Saturday, August 24, 2013

Pies

Every year we try a new thing or two when it comes to canning.  This year we are canning all kinds of different pie filling.  So far we have made Strawberry-Rhubarb, Cherry, and Blueberry.  I'd like to add Peach and Apple too if I have time.  The recipes we have used are really basic and simple and are below the picture if you want to try them out yourself.  The extra that didn't fit in a quart jar to be canned we have put on ice cream and it is wonderful.  I'm hoping to try some other things like crisps and cobblers with these cans of pie filling to see what works and what doesn't for next year.  I have 6-8 quart jars of each flavor so lots of filling to experiment with this winter.

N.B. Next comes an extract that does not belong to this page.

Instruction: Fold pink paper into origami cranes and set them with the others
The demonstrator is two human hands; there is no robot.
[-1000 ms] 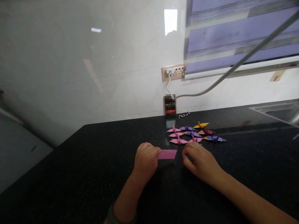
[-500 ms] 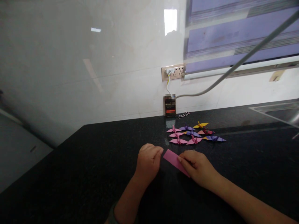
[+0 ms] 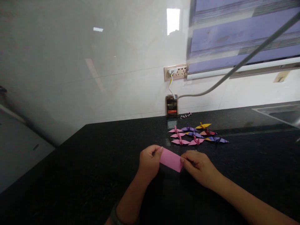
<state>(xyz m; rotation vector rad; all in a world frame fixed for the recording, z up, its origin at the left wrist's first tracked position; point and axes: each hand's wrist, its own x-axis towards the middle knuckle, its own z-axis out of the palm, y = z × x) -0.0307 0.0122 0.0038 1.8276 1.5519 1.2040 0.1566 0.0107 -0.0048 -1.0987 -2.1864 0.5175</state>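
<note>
A folded strip of pink paper [image 3: 170, 159] is held just above the black countertop [image 3: 82, 175], tilted down to the right. My left hand [image 3: 148, 161] pinches its left end with fingers closed. Pinching the right end is my right hand [image 3: 199, 167], its fingers curled too. Behind the hands lie several folded paper cranes [image 3: 195, 135] in pink, purple and yellow, set in rows.
A small dark device [image 3: 171, 106] stands against the white wall, wired to a socket strip [image 3: 175, 72]. A grey hose [image 3: 234, 67] runs diagonally across the window. A string of beads [image 3: 185, 116] lies by the device. A sink edge [image 3: 276, 111] shows far right.
The pink paper went from my left hand's pinch to under my right hand, and both hands now hold it by its ends, lifted and tilted.
</note>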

Strawberry-Rhubarb Pie Filling

4 cups rhubarb, chopped
2 cups strawberries, sliced
1 1/3 cups granulated sugar
1/4 cup cornstarch
1 tablespoon lemon juice
1/4 teaspoon cinnamon

Combine rhubarb, strawberries and lemon juice in a saucepan over medium heat.  Bring to a boil and simmer as the fruit softens and the juices are released.  Stir often.
In a bowl, mix the sugar, cornstarch, and cinnamon and pour the mixture into the hot saucepan.
Bring to a simmer and cook until the mixture has thickened.
Pour into hot, sterilized jars and water bath can for 30 minutes.


Cherry Pie Filling

4 cups pitted tart cherries
1 cup sugar
1/4 cup cornstarch

  1. Place cherries into a saucepan over medium heat, and cover the pan; heat cherries until they release their juice and come to a simmer, 10 to 15 minutes. Stir often.
  2. In a bowl, mix the sugar with cornstarch and pour the mixture into the hot cherries and juice
  3. Return to low heat, bring to a simmer, and cook until the filling has thickened, about 2 minutes. 
  4. Pour into hot, sterilized quart jars and water bath can for 30 minutes.


Blueberry Pie Filling

10 cups blueberries
1/2 cup water
1 1/2 cup sugar
6 T cornstarch
5 T lemon juice

In a large stockpot bring the water, sugar, corn starch and lemon juice and to a boil.
Pour in the blueberries very carefully and bring the mixture back to a boil, stirring continuously with a long spoon. Keep stirring for about 5 minutes while the berries release their juices and the mixture thickens.
Pour into hot, sterilized quart jars and water bath can for 30 minutes.